We want to build a Doc Value or columnar representation of `price` to be able to compute fast field aggragation operations.

In [1]:
documents = [
  { "id": 1, "name": "Product A", "price": 10 },
  { "id": 2, "name": "Product B", "price": 20 },
  { "id": 3, "name": "Product C", "price": 15 },
  { "id": 4, "name": "Product D", "price": 25 },
  { "id": 5, "name": "Product E", "price": 30 }
]

In [2]:
import numpy as np

# Initialize numpy array for prices
prices = np.zeros(len(documents))

# Initialize bitstring
bitstring = np.zeros(len(documents), dtype=int)

# Initialize dictionary to map document IDs to array indices
doc_id_to_index = {}


In [3]:
for idx, doc in enumerate(documents):
    prices[idx] = doc["price"]
    bitstring[idx] = 1  # 1 indicates the presence of the document
    doc_id_to_index[doc["id"]] = idx

print("Prices Array:", prices)
print("Bitstring:", bitstring)
print("Document ID to Index Mapping:", doc_id_to_index)

Prices Array: [10. 20. 15. 25. 30.]
Bitstring: [1 1 1 1 1]
Document ID to Index Mapping: {1: 0, 2: 1, 3: 2, 4: 3, 5: 4}


In [10]:
# Switch off documents with IDs 1 and 3
bitstring[doc_id_to_index[1]] = 0
bitstring[doc_id_to_index[3]] = 0

print("Updated Bitstring:", bitstring)

# Compute the mean price using masked array
mean_price = np.ma.masked_array(prices, mask=bitstring == 0).mean()

# Alternative
# masked_prices = prices[bitstring == 1]
# mean_price = masked_prices.mean()
# Which option is faster and more efficient?
# The new array will require more memory,
# the speed is benchmarked below...

print("Mean Price:", mean_price)

Updated Bitstring: [0 1 0 ... 1 1 1]
Mean Price: 49.99163888795988


### Benchmarking of Masked vs.

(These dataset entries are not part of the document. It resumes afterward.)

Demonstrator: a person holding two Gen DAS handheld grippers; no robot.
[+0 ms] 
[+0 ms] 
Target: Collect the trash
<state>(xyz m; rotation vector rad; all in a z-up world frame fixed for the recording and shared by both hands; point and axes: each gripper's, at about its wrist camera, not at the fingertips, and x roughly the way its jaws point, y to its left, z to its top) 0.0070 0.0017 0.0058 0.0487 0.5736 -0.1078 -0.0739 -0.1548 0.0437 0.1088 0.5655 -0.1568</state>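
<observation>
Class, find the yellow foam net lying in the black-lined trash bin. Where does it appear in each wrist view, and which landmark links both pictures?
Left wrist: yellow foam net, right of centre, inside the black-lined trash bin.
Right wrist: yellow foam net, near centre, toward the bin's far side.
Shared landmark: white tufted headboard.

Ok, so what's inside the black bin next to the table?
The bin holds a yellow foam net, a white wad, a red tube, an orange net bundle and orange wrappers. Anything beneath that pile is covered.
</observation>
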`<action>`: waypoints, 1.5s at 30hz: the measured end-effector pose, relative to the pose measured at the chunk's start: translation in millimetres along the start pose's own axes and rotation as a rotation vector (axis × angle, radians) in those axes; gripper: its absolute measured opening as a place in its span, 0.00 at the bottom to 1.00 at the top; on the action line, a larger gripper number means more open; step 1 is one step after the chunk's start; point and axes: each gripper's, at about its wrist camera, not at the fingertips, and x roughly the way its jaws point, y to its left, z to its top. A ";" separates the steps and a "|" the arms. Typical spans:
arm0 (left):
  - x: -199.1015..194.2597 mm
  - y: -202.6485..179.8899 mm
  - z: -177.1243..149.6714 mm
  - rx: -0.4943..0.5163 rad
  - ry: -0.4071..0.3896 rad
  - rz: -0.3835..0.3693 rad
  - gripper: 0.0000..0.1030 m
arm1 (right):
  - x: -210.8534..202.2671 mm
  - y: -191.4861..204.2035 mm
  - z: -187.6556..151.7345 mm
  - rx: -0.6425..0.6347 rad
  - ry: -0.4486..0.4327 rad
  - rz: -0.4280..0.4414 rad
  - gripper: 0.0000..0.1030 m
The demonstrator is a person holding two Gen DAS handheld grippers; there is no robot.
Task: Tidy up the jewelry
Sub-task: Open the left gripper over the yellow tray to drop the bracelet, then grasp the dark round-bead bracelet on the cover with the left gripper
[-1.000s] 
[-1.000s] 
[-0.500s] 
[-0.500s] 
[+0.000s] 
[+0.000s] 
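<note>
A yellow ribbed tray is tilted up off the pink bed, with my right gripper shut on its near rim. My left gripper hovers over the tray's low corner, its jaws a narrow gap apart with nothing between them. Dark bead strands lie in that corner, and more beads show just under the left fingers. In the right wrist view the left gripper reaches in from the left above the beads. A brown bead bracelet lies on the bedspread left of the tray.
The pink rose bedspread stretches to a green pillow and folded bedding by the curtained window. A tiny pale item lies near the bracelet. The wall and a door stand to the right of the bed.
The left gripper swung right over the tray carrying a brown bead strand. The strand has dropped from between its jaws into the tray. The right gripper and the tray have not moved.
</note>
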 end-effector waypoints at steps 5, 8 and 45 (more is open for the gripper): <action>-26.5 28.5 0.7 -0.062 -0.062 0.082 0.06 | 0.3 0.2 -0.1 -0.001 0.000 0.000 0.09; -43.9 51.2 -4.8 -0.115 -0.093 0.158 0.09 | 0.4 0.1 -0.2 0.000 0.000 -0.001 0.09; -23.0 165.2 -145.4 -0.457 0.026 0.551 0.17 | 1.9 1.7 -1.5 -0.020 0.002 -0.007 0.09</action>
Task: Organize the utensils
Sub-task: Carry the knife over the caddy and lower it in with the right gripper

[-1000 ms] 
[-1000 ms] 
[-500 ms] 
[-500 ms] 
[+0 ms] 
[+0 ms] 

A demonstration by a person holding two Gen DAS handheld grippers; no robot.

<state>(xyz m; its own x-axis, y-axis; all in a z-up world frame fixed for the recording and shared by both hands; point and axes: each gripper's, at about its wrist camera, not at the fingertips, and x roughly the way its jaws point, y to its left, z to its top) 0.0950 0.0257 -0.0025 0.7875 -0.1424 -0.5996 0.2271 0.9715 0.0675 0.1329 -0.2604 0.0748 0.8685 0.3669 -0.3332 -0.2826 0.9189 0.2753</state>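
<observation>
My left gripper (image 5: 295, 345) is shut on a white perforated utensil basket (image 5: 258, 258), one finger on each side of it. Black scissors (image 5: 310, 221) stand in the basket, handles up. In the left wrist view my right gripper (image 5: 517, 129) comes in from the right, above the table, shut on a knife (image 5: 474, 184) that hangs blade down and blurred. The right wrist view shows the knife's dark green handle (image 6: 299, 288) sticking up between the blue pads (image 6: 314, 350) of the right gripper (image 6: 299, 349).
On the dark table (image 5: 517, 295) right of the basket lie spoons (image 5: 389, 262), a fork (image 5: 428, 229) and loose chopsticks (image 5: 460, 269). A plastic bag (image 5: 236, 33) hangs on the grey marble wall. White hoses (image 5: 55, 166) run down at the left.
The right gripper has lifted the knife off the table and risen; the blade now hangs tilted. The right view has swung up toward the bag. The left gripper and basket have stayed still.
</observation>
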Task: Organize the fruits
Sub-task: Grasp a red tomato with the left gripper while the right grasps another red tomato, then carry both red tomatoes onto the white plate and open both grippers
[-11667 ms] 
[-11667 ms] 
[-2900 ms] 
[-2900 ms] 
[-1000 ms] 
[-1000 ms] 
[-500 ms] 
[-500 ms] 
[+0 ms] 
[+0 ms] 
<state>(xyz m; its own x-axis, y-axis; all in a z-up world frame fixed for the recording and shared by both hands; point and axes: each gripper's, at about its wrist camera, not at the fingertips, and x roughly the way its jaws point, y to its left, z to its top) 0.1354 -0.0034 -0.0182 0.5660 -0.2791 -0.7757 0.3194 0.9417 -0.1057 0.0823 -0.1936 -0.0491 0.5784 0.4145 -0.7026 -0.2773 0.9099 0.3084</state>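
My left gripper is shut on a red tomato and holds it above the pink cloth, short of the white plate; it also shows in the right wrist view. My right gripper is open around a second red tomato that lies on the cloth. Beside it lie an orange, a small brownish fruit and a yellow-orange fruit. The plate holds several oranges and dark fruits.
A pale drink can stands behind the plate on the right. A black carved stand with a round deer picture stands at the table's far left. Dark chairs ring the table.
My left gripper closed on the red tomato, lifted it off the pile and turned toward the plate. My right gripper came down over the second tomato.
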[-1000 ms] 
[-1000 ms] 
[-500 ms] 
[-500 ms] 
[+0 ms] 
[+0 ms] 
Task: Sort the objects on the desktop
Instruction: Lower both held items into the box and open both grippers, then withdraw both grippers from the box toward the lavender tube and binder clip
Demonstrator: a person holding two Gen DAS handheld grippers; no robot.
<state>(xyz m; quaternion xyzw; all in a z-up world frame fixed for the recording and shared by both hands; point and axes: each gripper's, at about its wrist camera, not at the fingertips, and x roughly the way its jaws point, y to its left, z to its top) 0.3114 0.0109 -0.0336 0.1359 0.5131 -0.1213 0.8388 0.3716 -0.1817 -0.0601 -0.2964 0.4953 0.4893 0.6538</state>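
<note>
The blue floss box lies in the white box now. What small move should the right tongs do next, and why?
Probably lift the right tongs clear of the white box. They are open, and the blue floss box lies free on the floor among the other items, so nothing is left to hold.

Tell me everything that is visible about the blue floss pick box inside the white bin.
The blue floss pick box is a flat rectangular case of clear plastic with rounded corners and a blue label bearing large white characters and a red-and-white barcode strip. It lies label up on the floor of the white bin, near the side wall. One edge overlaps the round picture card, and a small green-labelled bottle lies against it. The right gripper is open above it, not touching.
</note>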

New Array Aggregation Operations

In [11]:
import time

# Large example dataset
num_docs = 10_000_000
documents = [{"id": i, "price": np.random.randint(1, 100)} for i in range(num_docs)]

# Initialize numpy array for prices
prices = np.zeros(num_docs)

# Initialize bitstring
bitstring = np.ones(num_docs, dtype=int)

# Populate the arrays and mappings
for idx, doc in enumerate(documents):
    prices[idx] = doc["price"]

# Switch off some documents
bitstring[::10] = 0  # Switch off every 10th document

# Benchmark creating a new array
start_time = time.time()
masked_prices = prices[bitstring == 1]
mean_price_new_array = masked_prices.mean()
new_array_time = time.time() - start_time

# Benchmark applying a mask
start_time = time.time()
mean_price_mask = np.ma.masked_array(prices, mask=bitstring == 0).mean()
mask_time = time.time() - start_time

print(f"New array mean price: {mean_price_new_array}, Time: {new_array_time} seconds")
print(f"Masked array mean price: {mean_price_mask}, Time: {mask_time} seconds")
# The new array is almost 2x faster than the masked array approach
# but that's maybe not always the case...

New array mean price: 50.00747511111111, Time: 0.057581424713134766 seconds
Masked array mean price: 50.00747511111111, Time: 0.04833984375 seconds


## KD-Trees

A KD-tree (k-dimensional tree) is a good data structure for certain types of search operations in a vectorized space, particularly for low-dimensional spaces. However, its effectiveness can decrease as the dimensionality of the data increases.

Advantages:

- Efficient for Low Dimensions: KD-trees are very efficient for searching, nearest neighbor queries, and range searches in low-dimensional spaces (typically up to 10-20 dimensions).
- Balanced Tree Structure: KD-trees provide balanced partitioning of the space, which helps in maintaining good search performance.
- Recursive Space Partitioning: They recursively partition the space into axis-aligned hyper-rectangles, allowing for efficient search operations within these partitions.

Disadvantages:

- Curse of Dimensionality: As the number of dimensions increases, the performance of KD-trees degrades significantly. This is because the number of points within a given distance of a query point grows exponentially with the number of dimensions, making the partitioning less effective.
- High Memory Usage: In high-dimensional spaces, the tree can become very large and memory-intensive.
- Inefficient for High Dimensions: For high-dimensional spaces, KD-trees may need to examine a large fraction of the points, making them inefficient compared to other data structures specifically designed for high-dimensional data.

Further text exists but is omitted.